The Future of Hollywood

Hollywood Is Now Facing Setbacks As Movie And Television Series Productions Are Being Put On Hold


Images provided by Walt Disney Studios, Lucasfilm, Universal Pictures and the Oscars.

Hollywood faces the brunt of economic crisis during coronavirus pandemic.

Patrick Deliz, A&E Editor

Businesses are not the only ones being affected by the coronavirus pandemic. Hollywood is also facing the consequences of the pandemic.

How Have Studios Been Dealing With The Pandemic?

Studios have been more cautious, especially about making changes to their schedules. Warner Bros. has moved “Wonder Woman 1984” off its June 5th premiere, but the superhero sequel is still set to come out in August later this year. Meanwhile, many studios are simply just waiting out the pandemic. Disney has already postponed summer films like Marvels’ “Black Widow” and Pixar’s “Soul”, while Walt Disney Studios’ live-action “Mulan” has already been moved from its spring release to July 24. Most films that we anticipate are being postponed, to almost a year for release, like Universal Pictures’ “F9” to April 2021. Some studios have even considered releasing on smaller platforms like “Disney+” and “Netflix”. Release dates are not guaranteed, but the studios are taking preventive measures to get back on their feet.
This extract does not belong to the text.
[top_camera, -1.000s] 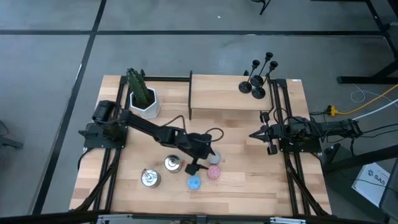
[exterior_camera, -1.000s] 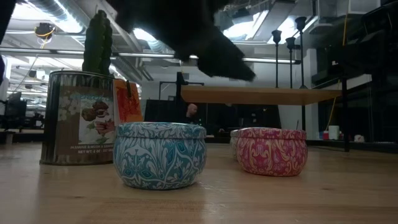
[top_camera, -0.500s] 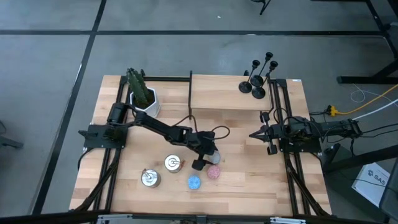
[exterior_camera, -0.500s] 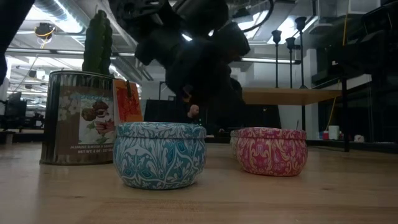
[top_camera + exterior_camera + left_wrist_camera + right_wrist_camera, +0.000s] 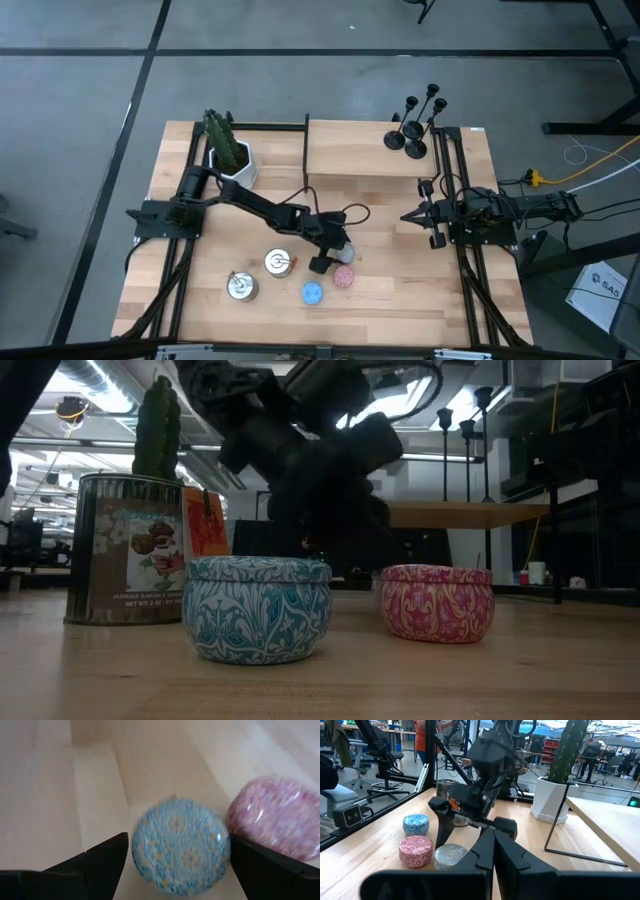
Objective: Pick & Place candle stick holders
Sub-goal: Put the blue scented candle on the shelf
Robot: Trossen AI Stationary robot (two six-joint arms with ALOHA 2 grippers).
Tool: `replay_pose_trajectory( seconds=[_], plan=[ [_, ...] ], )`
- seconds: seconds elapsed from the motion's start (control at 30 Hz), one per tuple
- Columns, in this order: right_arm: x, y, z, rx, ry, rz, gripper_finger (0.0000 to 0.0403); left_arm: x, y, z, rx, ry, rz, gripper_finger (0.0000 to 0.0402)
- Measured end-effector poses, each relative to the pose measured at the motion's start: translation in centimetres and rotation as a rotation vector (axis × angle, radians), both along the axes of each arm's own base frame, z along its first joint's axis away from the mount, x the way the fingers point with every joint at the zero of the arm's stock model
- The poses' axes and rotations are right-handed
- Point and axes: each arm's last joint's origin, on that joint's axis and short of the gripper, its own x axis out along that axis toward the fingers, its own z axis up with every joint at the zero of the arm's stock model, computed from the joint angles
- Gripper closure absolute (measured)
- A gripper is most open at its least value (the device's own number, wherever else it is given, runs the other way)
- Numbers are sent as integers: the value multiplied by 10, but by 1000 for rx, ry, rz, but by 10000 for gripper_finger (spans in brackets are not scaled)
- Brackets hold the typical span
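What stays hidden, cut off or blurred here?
- Grey candle: in the low view, almost wholly hidden behind the pink candle.
- Candle stick holders: bases cut off in the low view, behind the raised shelf.
- Blue candle: blurred in the left wrist view.
- Left hand: dark silhouette in the low view.

You have four matte black candle stick holders (image 5: 413,121), two squat silver round tins (image 5: 279,263), three small patterned round candles (image 5: 313,293), and one potted cactus (image 5: 226,146).

Desk (image 5: 400,300) carries potted cactus (image 5: 227,150), two silver tins (image 5: 260,275) — blue candle (image 5: 312,293), pink candle (image 5: 344,277) adjacent.
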Motion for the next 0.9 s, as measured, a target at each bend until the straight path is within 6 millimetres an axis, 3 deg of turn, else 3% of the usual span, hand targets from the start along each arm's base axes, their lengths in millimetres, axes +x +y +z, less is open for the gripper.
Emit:
replay_pose_trajectory(
  seconds=[0.2, 0.5, 0.73, 0.9],
  plan=[
    [0, 0, 0, 0, 0, 0, 392, 3, 0, -16, 2, 9, 1, 70],
    [0, 0, 0, 0, 0, 0, 392, 5, 2, -15, 31, -13, 53, 72],
    [0, 0, 0, 0, 0, 0, 392, 4, 1, -16, 14, -4, 68, 112],
    [0, 0, 0, 0, 0, 0, 392, 4, 2, -16, 0, 10, 82, 113]
  ],
)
Despite the desire for Hollywood to make its return, industry leaders have stated that they will get back up slowly and gradually, starting with smaller productions. During this time, many shows would be wrapping up pilot seasons, but now sets and studios are becoming ghost towns. 
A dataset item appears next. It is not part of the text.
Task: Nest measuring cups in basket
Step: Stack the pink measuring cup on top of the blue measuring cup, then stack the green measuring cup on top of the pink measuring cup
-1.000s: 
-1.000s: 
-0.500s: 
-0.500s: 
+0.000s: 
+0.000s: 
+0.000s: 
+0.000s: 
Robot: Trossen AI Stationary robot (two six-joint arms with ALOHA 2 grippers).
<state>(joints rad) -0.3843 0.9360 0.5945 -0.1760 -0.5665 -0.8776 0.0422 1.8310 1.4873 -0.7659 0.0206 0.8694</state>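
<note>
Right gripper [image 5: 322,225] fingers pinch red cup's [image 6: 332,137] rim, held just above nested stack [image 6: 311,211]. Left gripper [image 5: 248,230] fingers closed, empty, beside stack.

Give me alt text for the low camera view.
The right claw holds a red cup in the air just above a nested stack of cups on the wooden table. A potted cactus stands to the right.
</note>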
Bryn Sandberg of The Hollywood Reporter says, “We’re likely to start with smaller productions, because it would make sense because there are fewer people on set, it’s easier to socially distance. It’s unlikely you’ll see crowd scenes in the foreseeable future.”

There are an estimated 700,000 jobs and 5,000 small businesses are directly dependent on the entertainment industry. Many of those jobs will be brought back slowly, but with only a few people on set at one time.

Future of Conventions and Ceremonies

Many annual events (such as ceremonies and conventions) are either being postponed or shut down until further notice. The Oscars are being postponed, and it is still unknown how the ceremony will be carried out. Other events such as VidCon, BAFTA, Emmy Awards, red carpet events, film festivals, even the Met Gala [which has not faced a cancellation since 2002 after September 11] are all being cancelled or postponed. No one knows how these events may be carried out in the future, but it will be a different reality than we are used to.

Shoulder to shoulder red carpet events and movie premieres will be restructured once they are brought back. Movies that debuted on a streaming service without a theatrical run will be eligible for the Oscars, but only for this year. The films must have already had a planned theatrical release.

What Happens to our Beloved Television Series?

During this quarantine, people around the world have huddled around their television at one point or another. Streaming services like Disney+, Netflix, Hulu, and even Youtube have become an essential part of everyone’s quarantine. The sad news is some shows might be put on hold. For instance, Marvel Studios is putting a halt on their series on Disney+, as well as , Disney TV Studios are postponing all of their series pilots. For Netflix, many shows are being updated while others are leaving the platform, unfortunately.


‘The Mandalorian’ on Disney+ is doing surprisingly well during this time. ‘The Mandalorian’ was known not just for its storytelling, and its memorable charm of The Child (or as we know as Baby Yoda), but for its production, which relied on the aid of video game engines, real-time rendering and video wall technology to help transport audiences into a world of desert planets and spaceship cockpits. Favreau did not add these effects in post production, as is commonly done on CGI productions, but rather shot his actors against a video wall scenery. The technology, which allows filmmakers to place casts in far-flung locations without leaving a soundstage, has practical applications, but is particularly valuable during this COVID-19 era, when travel for shoots might or will become scarce. Favreau wrapped production of the second season of ‘The Mandalorian’ in early March, just before the pandemic led to a production shutdown. Fortunately, he is now at work writing season three. 

Final Thoughts

Truthfully speaking, it may best for these studios to take their time and adjust to a new reality of how things might have to get done from now on. While anticipating for new movies and new seasons of television series might drag me to the edge of my seat, we have to understand that the films and shows are not cancelled, just being temporarily put on pause. I can not wait for not just the entertainment industry, but for everyone and everything to get back on our feet.